EXERCISE AIM :: Print, exactly as they stand, the lines below from the one that has "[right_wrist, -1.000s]" to the one that has "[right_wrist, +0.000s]", inclusive, leaving out the pictures.

----- DATA -----

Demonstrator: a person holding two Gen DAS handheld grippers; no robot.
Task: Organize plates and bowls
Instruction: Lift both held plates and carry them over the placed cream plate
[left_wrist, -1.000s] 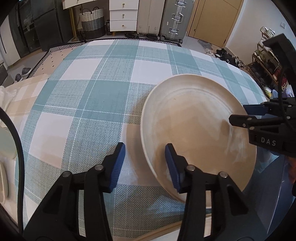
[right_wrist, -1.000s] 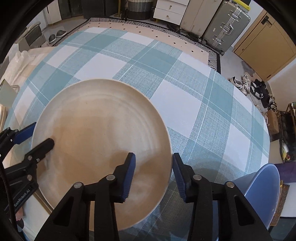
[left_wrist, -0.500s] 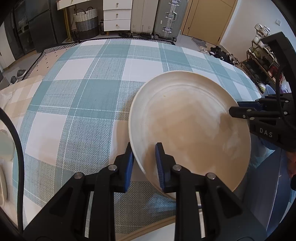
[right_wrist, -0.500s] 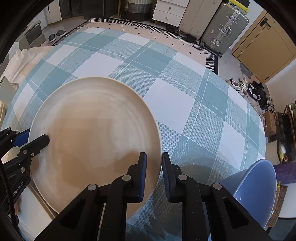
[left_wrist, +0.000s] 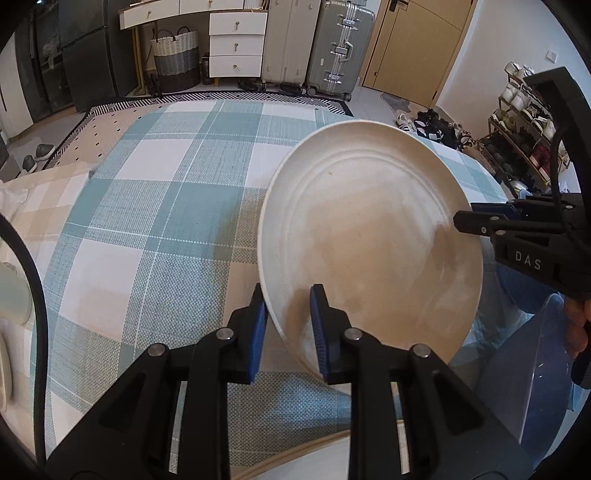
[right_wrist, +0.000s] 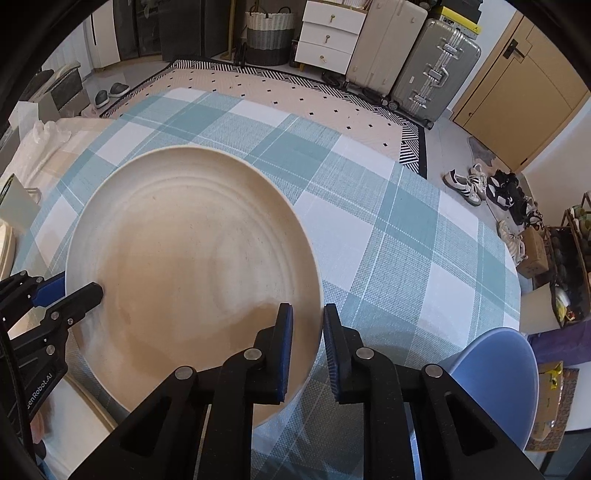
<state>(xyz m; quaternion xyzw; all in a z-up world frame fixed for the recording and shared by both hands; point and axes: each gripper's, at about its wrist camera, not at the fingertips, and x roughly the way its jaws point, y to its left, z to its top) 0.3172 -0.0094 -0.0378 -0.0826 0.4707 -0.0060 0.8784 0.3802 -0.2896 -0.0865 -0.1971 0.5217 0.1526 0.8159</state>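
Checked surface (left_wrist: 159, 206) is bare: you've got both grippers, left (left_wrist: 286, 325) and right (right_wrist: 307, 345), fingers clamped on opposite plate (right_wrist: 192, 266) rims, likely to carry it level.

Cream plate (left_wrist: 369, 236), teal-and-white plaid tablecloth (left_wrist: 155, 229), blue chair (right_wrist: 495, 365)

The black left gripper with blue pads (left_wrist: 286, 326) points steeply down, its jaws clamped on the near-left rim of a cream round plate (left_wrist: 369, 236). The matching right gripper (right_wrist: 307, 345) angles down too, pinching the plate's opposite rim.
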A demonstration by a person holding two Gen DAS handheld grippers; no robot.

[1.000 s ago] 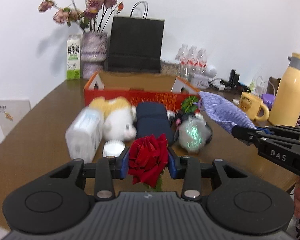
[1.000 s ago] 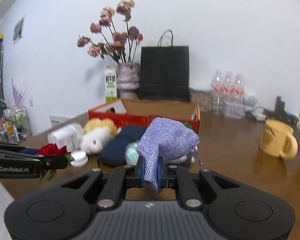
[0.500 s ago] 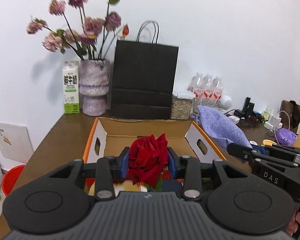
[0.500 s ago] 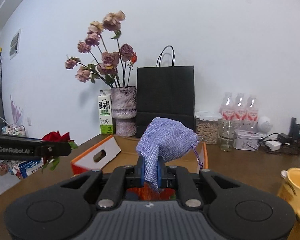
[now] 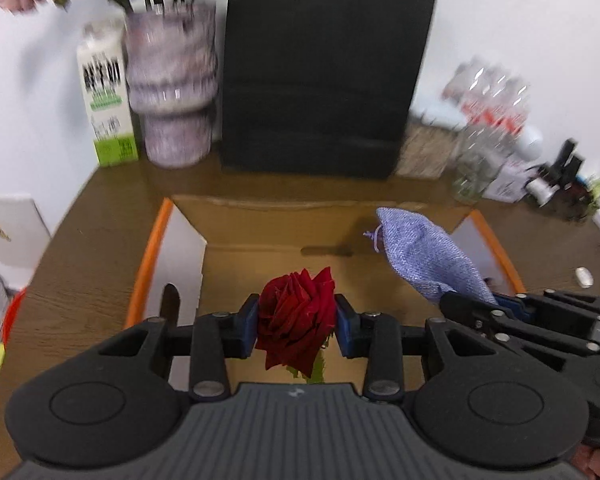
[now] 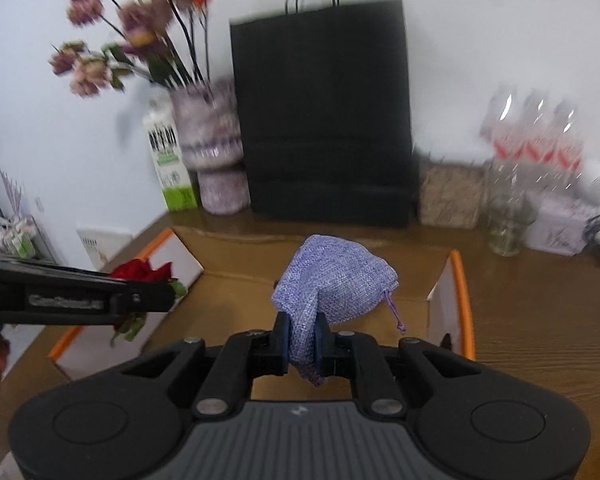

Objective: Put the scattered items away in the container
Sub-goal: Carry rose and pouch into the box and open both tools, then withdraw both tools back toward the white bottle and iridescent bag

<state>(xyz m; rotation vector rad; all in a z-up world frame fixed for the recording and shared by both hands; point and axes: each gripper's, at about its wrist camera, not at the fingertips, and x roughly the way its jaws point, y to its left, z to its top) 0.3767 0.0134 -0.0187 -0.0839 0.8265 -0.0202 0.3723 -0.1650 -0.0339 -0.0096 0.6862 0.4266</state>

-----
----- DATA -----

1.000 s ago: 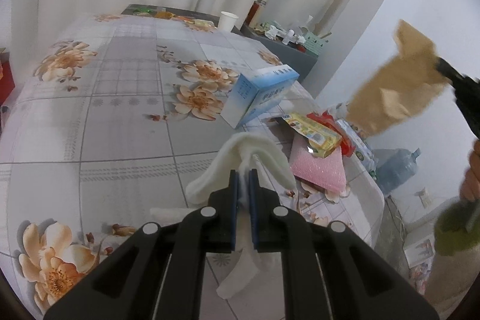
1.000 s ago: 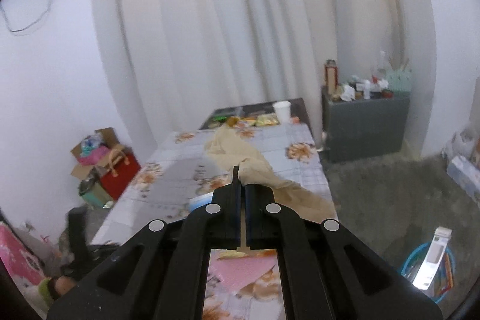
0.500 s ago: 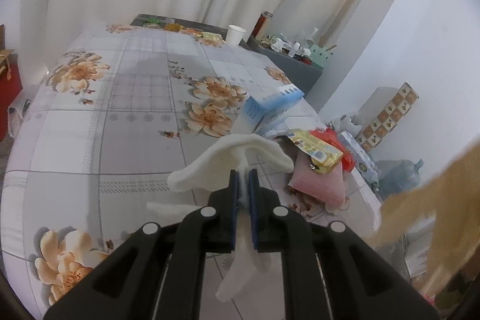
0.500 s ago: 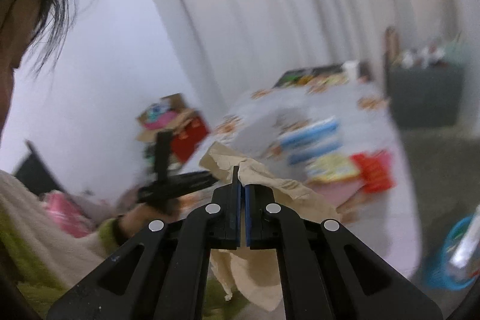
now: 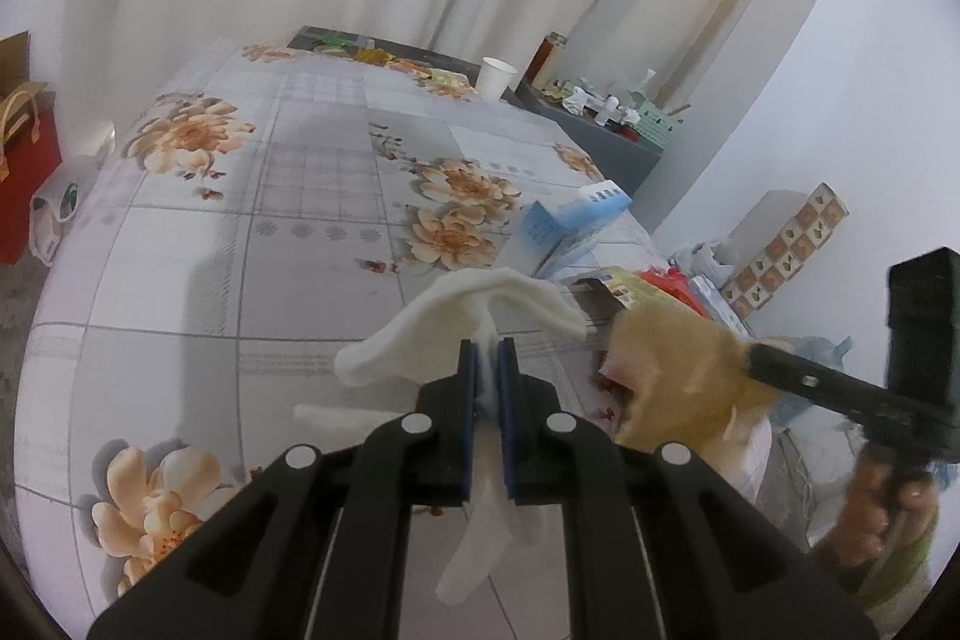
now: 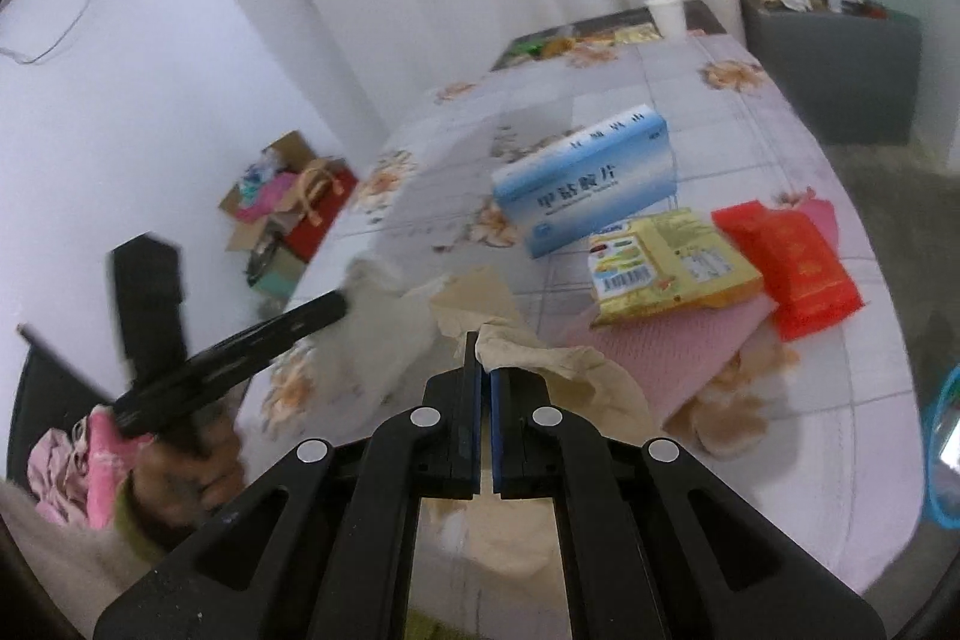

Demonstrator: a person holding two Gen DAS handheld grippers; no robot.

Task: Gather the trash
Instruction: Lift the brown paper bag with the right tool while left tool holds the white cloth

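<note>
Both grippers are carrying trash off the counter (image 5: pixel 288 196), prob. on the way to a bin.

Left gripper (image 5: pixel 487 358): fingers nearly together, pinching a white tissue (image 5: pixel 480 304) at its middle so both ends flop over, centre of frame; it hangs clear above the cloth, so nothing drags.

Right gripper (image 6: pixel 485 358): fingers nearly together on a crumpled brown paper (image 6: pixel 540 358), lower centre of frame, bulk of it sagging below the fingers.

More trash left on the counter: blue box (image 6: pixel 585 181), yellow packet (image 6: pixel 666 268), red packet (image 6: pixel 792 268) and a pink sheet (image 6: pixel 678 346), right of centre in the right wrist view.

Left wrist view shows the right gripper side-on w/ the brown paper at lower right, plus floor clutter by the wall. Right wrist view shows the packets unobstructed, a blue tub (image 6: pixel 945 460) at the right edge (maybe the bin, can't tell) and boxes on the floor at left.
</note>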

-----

SOLUTION TO THIS PROBLEM ::
[right_wrist, -1.000s] 
[left_wrist, -0.500s] 
[right_wrist, -0.500s] 
[left_wrist, +0.000s] 
[right_wrist, +0.000s] 

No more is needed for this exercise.